Saturday, September 17, 2016

Scenic Landfills of Colorado

One of them, anyway. Hey, it’s something when even your regional trash dumps are surrounded by such stark, natural beauty.


Man, we had some stuff. Enough to fill nearly half of our outsized two-car garage. We had tall rolls of dusty carpet from the two main bedrooms leaning in the corner. We’d have to cut it to fit in bags before either one of the local trash companies would take them. The rotten wood ripped out of the upstairs bathroom walls, the cheap framing set up so the previous owners could put sheetrock over the original plaster (yeah, I know), the toilet, the sink, the vanity, bags and bags of lawn waste...obviously, none of that was fitting into the curbside bin. It was all going to the dump.

My wife looked it up, called their number, and all we knew was where it was. Like many in the San Luis Valley, they charged a fee for our using credit cards, so after throwing some of  the larger items into the back of the van, we stopped by an ATM for cash before driving out. 
My wife is looking from the passenger window, so this is facing north towards the distant Sangre de Cristos.


You have to use the zoom on the Canon Powershot to get decent photos of things in the distance. That’s why the mountains look bigger here.



The San Luis Valley Regional Solid Waste Authority is in the middle of some beautifully desolate high country, about five miles west/northwest of Monte Vista as US 160 runs to Del Norte. Just past mile marker 210 you’ll see this farm to your right, and a cell phone tower on the hill to your left. Get in the left lane to turn into Rio Grande County Line Road 44.
“Turn left. TURN LEFT!”














As the lady told my wife over the phone, settle in for a drive. It’s no more than a couple of miles, really, but it feels like forever.

The lone cell phone tower on the south side of US 160 that I used for a landmark after the first trip out to the dump.



The road starts off going south by southwest, then curves around eastward to parallel US 160. The entire point of this road is to get you in and out of the regional landfill, so there are no side roads to distract you, no wrong turns. Just drive, and watch out for injuns. 

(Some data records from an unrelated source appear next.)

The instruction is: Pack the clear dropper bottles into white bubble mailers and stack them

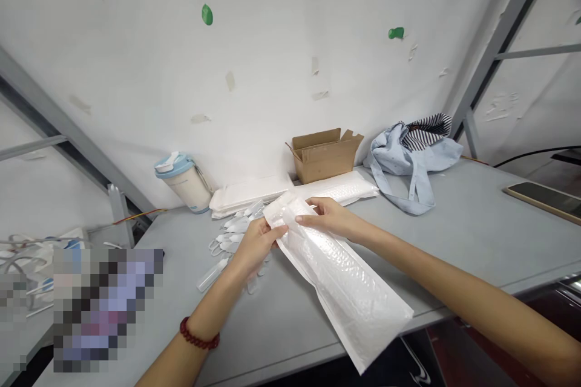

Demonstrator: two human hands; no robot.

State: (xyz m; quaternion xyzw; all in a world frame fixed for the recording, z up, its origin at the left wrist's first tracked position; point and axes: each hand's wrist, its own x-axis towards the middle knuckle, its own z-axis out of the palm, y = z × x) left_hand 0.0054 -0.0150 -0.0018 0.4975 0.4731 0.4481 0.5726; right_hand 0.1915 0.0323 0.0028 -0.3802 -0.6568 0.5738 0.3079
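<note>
A long white bubble mailer point(338, 281) slants from the middle of the grey table point(454, 236) down past its front edge. My left hand point(256, 242) pinches the mailer's upper left corner, fingers closed on it. My right hand point(329, 214) grips the upper edge from the right, fingers curled round the open end. Several small clear plastic items point(229, 233) lie on the table just left of my left hand, partly hidden by it.
Stacks of white mailers point(249, 193) lie by the wall, with an open cardboard box point(324, 154) behind them. A pale blue lidded cup point(181, 181) stands left. A light blue cloth bag point(415, 154) lies right, and a phone point(544, 196) rests far right.
</note>
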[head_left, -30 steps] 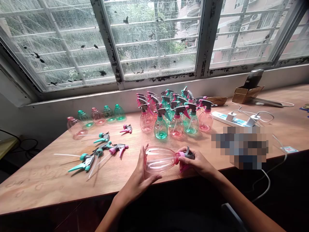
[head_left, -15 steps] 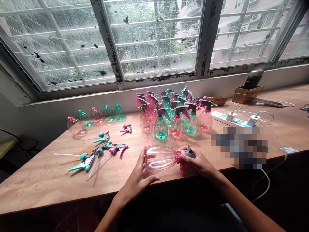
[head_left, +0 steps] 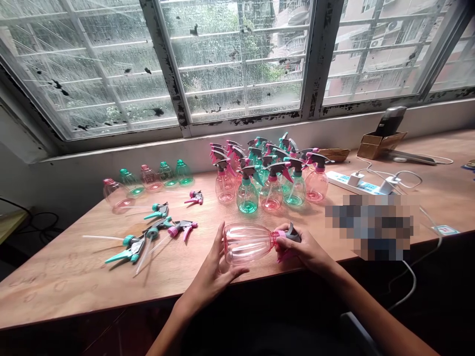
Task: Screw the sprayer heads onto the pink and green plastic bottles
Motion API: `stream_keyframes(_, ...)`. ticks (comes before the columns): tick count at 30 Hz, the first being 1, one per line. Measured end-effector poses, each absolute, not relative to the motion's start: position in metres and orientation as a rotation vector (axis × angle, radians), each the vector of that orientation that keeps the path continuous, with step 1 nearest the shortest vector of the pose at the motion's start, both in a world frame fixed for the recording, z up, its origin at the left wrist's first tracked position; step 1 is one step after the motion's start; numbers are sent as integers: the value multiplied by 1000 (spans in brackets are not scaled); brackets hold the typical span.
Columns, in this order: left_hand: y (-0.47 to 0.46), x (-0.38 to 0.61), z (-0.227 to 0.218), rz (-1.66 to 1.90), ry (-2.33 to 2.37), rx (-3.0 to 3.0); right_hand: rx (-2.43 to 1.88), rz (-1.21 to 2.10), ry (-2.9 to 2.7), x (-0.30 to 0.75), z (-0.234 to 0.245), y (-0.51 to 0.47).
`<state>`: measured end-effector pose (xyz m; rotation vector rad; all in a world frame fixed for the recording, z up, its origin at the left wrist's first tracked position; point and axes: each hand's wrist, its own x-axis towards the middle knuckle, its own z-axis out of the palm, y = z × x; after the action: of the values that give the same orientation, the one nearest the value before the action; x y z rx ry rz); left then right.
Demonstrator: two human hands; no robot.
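Observation:
A clear pink spray bottle lies on its side in the air above the table's front edge, its base to the left. My left hand cups the base, thumb stretched along the near side and some fingers behind the bottle. Closed around the pink collar and grey-and-pink trigger sprayer at the neck is my right hand. Its fingers partly hide the trigger. Left of my hands lie loose trigger sprayers, among them a teal one and a pink one, with thin clear tubes.
Several spray bottles with sprayers on, including a green one, stand grouped behind my hands. Open-necked bottles stand at the back left. To the right are a white power strip with cables, a cardboard box and a blurred-out patch.
My left hand has shifted very slightly, its thumb a little farther right along the bottle. The bottle has turned a little about its length. My right hand keeps its hold.

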<state>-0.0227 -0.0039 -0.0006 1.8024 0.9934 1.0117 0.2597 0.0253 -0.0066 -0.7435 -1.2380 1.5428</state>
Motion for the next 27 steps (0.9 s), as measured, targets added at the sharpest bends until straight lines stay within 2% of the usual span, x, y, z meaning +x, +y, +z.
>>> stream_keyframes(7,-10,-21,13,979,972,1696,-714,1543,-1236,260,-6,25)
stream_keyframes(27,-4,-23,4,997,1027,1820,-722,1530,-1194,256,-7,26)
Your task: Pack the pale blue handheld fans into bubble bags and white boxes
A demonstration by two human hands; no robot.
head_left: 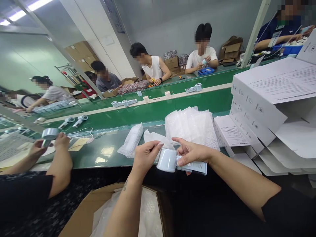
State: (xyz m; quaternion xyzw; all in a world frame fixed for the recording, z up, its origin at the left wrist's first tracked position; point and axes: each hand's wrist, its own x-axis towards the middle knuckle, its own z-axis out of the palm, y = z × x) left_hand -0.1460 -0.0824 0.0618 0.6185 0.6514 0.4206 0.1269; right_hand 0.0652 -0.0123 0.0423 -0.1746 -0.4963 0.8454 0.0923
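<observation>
My right hand grips a light-blue handheld fan by its flat handle, thumb on top and index finger stretched out. The fan's round, cup-like head points left, over the table's front edge. Close to that head, the thumb and fingertips of my left hand are pinched together; what is between them, if anything, is too small to make out. Just behind the fingertips lies a loose white bubble-wrap bag. A filled bubble-wrap bag rests to its left, and a spread stack of flat bubble-wrap bags is behind my right hand.
White printed boxes are piled at right. Below my left arm stands an open carton of bubble wrap. A co-worker's hands hold another fan at left. Beyond runs a green conveyor with fans and parts; several people sit behind it.
</observation>
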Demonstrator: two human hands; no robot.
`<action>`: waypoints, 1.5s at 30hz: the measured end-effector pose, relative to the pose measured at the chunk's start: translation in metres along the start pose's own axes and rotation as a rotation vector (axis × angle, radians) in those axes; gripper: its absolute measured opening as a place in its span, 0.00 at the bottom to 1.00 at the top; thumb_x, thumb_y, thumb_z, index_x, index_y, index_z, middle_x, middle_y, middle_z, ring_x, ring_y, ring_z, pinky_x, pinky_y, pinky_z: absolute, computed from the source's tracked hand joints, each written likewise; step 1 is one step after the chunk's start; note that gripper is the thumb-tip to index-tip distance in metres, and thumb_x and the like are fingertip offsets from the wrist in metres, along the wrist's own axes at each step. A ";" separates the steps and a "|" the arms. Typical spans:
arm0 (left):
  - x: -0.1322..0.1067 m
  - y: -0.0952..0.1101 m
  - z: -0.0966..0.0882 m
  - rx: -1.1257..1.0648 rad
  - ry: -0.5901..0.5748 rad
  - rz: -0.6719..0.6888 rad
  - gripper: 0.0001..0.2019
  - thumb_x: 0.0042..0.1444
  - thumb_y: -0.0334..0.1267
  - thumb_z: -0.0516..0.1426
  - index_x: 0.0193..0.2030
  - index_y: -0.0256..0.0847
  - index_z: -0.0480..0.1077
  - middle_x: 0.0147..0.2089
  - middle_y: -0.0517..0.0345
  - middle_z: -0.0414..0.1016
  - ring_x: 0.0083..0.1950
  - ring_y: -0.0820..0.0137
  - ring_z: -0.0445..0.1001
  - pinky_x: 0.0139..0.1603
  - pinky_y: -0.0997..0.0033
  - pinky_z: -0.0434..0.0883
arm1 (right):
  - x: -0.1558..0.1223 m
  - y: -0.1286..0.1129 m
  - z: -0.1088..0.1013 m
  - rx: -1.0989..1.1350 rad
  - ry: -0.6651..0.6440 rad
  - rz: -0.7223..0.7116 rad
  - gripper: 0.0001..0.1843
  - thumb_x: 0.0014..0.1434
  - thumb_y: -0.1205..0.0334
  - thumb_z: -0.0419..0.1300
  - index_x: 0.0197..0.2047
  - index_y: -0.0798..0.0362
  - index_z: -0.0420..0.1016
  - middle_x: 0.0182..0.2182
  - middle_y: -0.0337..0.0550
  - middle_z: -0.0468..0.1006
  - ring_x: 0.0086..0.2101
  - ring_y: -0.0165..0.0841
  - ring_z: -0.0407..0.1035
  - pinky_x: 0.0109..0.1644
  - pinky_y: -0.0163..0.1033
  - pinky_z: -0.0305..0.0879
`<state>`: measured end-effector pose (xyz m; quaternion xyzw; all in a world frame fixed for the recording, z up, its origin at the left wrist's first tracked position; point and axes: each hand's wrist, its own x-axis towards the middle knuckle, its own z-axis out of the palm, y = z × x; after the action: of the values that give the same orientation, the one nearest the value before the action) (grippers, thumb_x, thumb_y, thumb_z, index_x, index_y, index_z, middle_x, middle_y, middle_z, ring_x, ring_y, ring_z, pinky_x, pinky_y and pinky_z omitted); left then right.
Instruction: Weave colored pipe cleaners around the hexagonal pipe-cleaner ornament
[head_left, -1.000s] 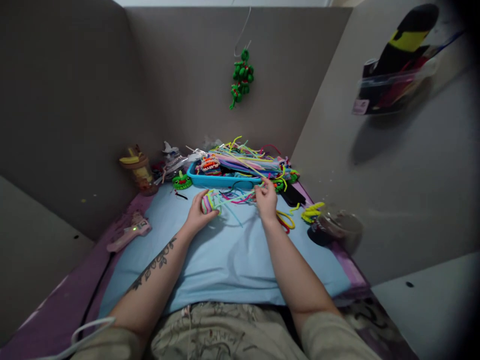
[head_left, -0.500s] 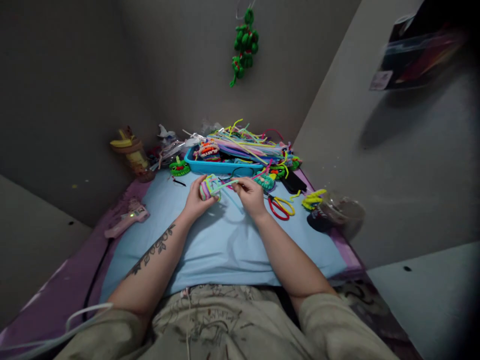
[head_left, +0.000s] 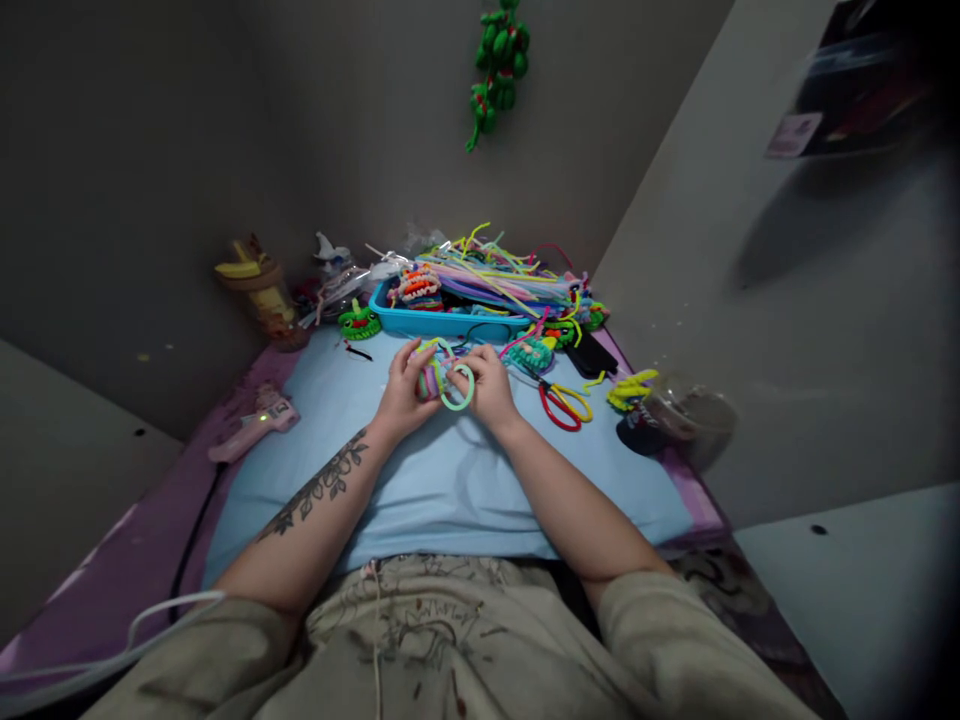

Or their ghosts, anyway. If it wasn’t for the power lines and poles (note the distances, they are deceptive) you’d think you were back in eighteen-hundred and something. You’d be looking for the spear tips of the horsemen assembling on the butte, ready to charge down at you.



















Me, I can’t help hearing that old Hollywood movie theme that seemed universal to the Indians in old Westerns, that ominous, heavy theme with cramped half-step intervals indicating something foreign and dangerous whenever I’m driving through this Wild West stuff. Such is the price of being older, and weirder than you’ll ever know.


Eventually the entrance to the landfill comes into view, if not the landfill itself. The way the road winds among the small hillocks to conceal the essential ugliness of human solid waste disposal is ingenious. 

Even at the small building at which one is required to stop for inspection, you don’t see anything, nor do you get the odor.



The process was informal, but orderly. A young woman came out to inspect our load. She pulled out a tape measure and took some rough figures in regards to the dimensions. That our refuse was enclosed inside the back of a minivan saved us from getting charged double. Double what? I wondered.

We went indoors and she entered her numbers into a computer. To rid ourselves of old bathroom fixtures and carpet cost all of eight dollars and change. The young woman took our money and directed us to the gate. Follow the signs, she said, and throw your trash on top of the already established trash pile.

So we did. We came upon this. 

The dead animal drop is notable inasmuch as this is cattle country. I can only imagine the horses and cows decomposing on top of all the dead dogs and cats. Naturally, we went nowhere near this place.

Oh, that odor. It’s what the word “putrid” was coined for, the kind of smell that haunts you long after you’ve left its source. It’s the smell of sour gone sour, the kind that tells you you’re going to get physically ill of something if you breathe it too long. I nearly lost it when my wife said something to me while we were unloading. I was not opening my mouth in this place. 

















On the next trip up my wife offered me a face mask. I still insisted on not talking when we came to the landfill.
Waste among the waste. A perfectly good child’s ball. It pinched my heart to see this here.

After two more trips and a total of $21 and change, we had cleaned our garage of everything but a few broken down moving boxes, which we’ll rid ourselves of over a period of weeks through the recycling bin. It was a good deal, one I wish we’d availed ourselves of sooner.

The drive out was always pretty. My wife and I admired the wildflowers coloring the area north of County Road 44.



Those are some seriously rocky mountains.